STORED DATA
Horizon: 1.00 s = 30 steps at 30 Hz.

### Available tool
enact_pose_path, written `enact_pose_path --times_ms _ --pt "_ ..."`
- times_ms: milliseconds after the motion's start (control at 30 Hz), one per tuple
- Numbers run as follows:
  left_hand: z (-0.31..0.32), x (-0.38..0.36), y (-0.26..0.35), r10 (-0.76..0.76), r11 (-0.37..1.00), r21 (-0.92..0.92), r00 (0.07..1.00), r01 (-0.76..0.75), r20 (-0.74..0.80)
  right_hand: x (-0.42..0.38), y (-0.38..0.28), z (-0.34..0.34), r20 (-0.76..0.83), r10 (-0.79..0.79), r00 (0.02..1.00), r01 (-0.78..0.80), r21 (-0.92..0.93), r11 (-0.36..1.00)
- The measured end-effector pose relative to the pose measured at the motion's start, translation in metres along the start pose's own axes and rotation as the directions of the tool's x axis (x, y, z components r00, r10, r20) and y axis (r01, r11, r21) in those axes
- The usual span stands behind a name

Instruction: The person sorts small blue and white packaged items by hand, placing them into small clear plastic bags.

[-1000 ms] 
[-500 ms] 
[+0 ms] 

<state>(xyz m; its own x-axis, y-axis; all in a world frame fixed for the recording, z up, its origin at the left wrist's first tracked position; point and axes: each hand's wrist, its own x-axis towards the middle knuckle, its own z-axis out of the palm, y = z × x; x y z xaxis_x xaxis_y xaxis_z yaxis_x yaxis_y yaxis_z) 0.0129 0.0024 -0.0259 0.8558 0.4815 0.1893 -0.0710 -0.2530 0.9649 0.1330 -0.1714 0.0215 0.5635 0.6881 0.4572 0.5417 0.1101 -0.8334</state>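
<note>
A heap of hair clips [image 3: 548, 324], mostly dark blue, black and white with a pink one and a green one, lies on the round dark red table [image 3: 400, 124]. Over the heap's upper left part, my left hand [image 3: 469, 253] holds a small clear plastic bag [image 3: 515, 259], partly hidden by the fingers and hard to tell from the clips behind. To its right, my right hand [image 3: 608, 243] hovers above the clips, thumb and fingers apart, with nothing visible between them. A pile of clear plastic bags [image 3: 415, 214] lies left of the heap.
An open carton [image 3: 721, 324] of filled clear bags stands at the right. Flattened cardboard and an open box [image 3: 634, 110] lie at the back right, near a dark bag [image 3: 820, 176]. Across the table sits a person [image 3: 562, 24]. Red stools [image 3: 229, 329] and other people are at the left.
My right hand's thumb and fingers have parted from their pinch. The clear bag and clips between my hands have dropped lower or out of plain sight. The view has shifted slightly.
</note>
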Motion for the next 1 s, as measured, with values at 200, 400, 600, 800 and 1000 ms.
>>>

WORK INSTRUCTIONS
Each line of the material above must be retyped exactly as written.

OUTPUT BELOW
Horizon: 1.00 s = 30 steps at 30 Hz.

### Available tool
enact_pose_path, written `enact_pose_path --times_ms _ --pt "_ ..."`
- times_ms: milliseconds after the motion's start (control at 30 Hz), one per tuple
- Numbers run as follows:
  left_hand: z (-0.31..0.32), x (-0.38..0.36), y (-0.26..0.35), r10 (-0.76..0.76), r11 (-0.37..1.00), r21 (-0.92..0.92), r00 (0.07..1.00), r01 (-0.76..0.75), r20 (-0.74..0.80)
  right_hand: x (-0.42..0.38), y (-0.38..0.28), z (-0.34..0.34), r20 (-0.76..0.83), r10 (-0.79..0.79), r00 (0.02..1.00), r01 (-0.78..0.80), r21 (-0.92..0.93), r11 (-0.36..1.00)
- The measured end-effector pose relative to the pose measured at the motion's start, translation in metres along the start pose's own axes and rotation as the directions of the tool's x axis (x, y, z components r00, r10, r20) and y axis (r01, r11, r21) in those axes
- The usual span stands behind a name

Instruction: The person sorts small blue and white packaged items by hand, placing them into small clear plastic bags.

[-1000 ms] 
[-500 ms] 
[+0 ms] 

<state>(xyz m; its own x-axis, y-axis; all in a world frame fixed for the recording, z up, its origin at the left wrist's first tracked position; point and axes: each hand's wrist, its own x-axis towards the middle knuckle, its own z-axis out of the palm, y = z × x; x y z xaxis_x xaxis_y xaxis_z yaxis_x yaxis_y yaxis_z) 0.0129 0.0024 -0.0259 0.8558 0.4815 0.1893 -0.0710 -0.2530 0.9649 0.1330 -0.1714 0.0215 0.5635 0.6881 0.4572 0.5417 0.1101 -0.8334</state>
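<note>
A heap of hair clips [image 3: 548, 324], mostly dark blue, black and white with a pink one and a green one, lies on the round dark red table [image 3: 400, 124]. Over the heap's upper left part, my left hand [image 3: 469, 253] holds a small clear plastic bag [image 3: 515, 259], partly hidden by the fingers and hard to tell from the clips behind. To its right, my right hand [image 3: 608, 243] hovers above the clips, thumb and fingers apart, with nothing visible between them. A pile of clear plastic bags [image 3: 415, 214] lies left of the heap.
An open carton [image 3: 721, 324] of filled clear bags stands at the right. Flattened cardboard and an open box [image 3: 634, 110] lie at the back right, near a dark bag [image 3: 820, 176]. Across the table sits a person [image 3: 562, 24]. Red stools [image 3: 229, 329] and other people are at the left.
My right hand's thumb and fingers have parted from their pinch. The clear bag and clips between my hands have dropped lower or out of plain sight. The view has shifted slightly.
</note>
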Motion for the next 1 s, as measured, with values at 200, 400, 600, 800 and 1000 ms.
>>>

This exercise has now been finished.